Resulta que conocí a un hombre con el que empecé a hablar bastante por Whatsapp y Facebook. Entre charla y charla él quiso concretar algo conmigo, pero el encuentro físico jamás llegó. Según él yo daba muchas vueltas. A lo mejor pudo haberse interpretado así, pero la realidad es que estaba ocupada con mis estudios y mi tiempo era muy limitado. Teóricamente “había algo” entre nosotros, así que, a pesar de que no pudimos vernos, seguíamos hablando.

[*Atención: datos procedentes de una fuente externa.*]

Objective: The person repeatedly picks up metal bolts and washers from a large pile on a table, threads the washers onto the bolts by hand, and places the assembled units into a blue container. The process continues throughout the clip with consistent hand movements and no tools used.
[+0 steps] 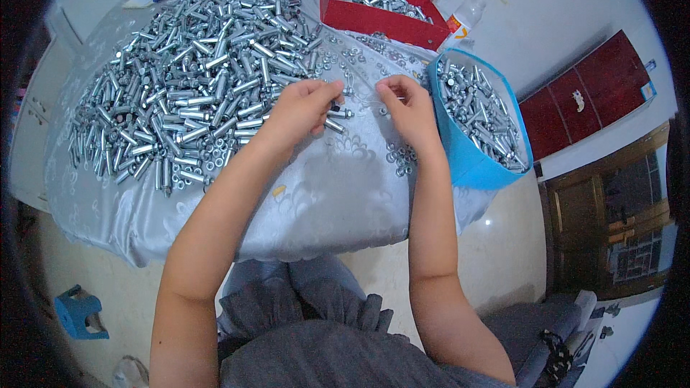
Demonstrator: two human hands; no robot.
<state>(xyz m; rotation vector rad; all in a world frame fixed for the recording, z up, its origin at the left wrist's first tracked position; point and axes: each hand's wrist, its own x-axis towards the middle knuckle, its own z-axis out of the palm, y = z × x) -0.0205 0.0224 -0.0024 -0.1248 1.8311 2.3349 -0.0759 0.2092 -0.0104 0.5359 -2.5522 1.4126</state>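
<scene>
A large heap of shiny metal expansion bolts covers the left and middle of the table. At its right edge my left hand is closed, thumb and forefinger pressed together, with a few bolts sticking out from under its fingers. Across a small gap, my right hand is curled in a pinch beside the blue container. Whatever sits between its fingertips is too small to make out. Loose nuts lie below the right wrist, and more small nuts and washers are scattered beyond both hands.
A blue open container full of bolts stands at the table's right edge. Behind it are a red box with more bolts and a plastic bottle. A shiny pale tablecloth covers the table. A blue stool stands on the floor, left.
</scene>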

Un día le conté que me venía a vivir a Buenos aires. Nos pusimos medio tristes porque iba a estar lejos, y hasta ese momento, todavía no habíamos tenido ese encuentro que tanto esperábamos. Pareció ser que esa noticia le enojó por demás. Al rato, me envió un audio, en donde hablaba una supuesta amiga de él. La mujer me decía que era una pelotuda, que él ya tenía dueña y que yo no valía nada. Mi primera reacción fue sentirme mal, ya que con este chico había entrado en confianza. Finalmente, decidí mandarlo a la mierda. A lo que él contestó que no me daba bola por fea y que lo deje de molestar, cuando en realidad era al revés, él siempre quería verme y yo era la que no podía.

Al día siguiente, le conté a un amigo lo que había pasado. Mi amigo se enfureció a tal punto que me sacó su número y le envió un mensaje diciéndole cómo podía ser que me tratase así. Resultó ser que durante la semana se estuvieron mandando mensajes y se amenazaron con encontrarse y golpearse. Obviamente yo me opuse y le dije a mi amigo que pelear con él no valía la pena, pero pasaron los días y el chico me habló de nuevo. Esta vez me amenazó él a mí, me dijo que no sabía con quién me estaba metiendo y que me iba a ir muy mal. También me agredió verbalmente y me hizo quedar en mi ciudad como una loca que lo buscaba todo el tiempo. Lo terminé bloqueando de todas mis redes sociales.

La verdad es que me da bronca que ese chico siga ahí en Jujuy como si nada. Aparentemente es conocido y en su perfil de Facebook publica esos estados típicos avalando el maltrato hacia la mujer.

Esas amenazas e insultos me cambiaron como persona, y duele. Yo me equivoqué al callarme, debí haber hecho la denuncia correspondiente. Pero me callé por miedo, como muchas mujeres más.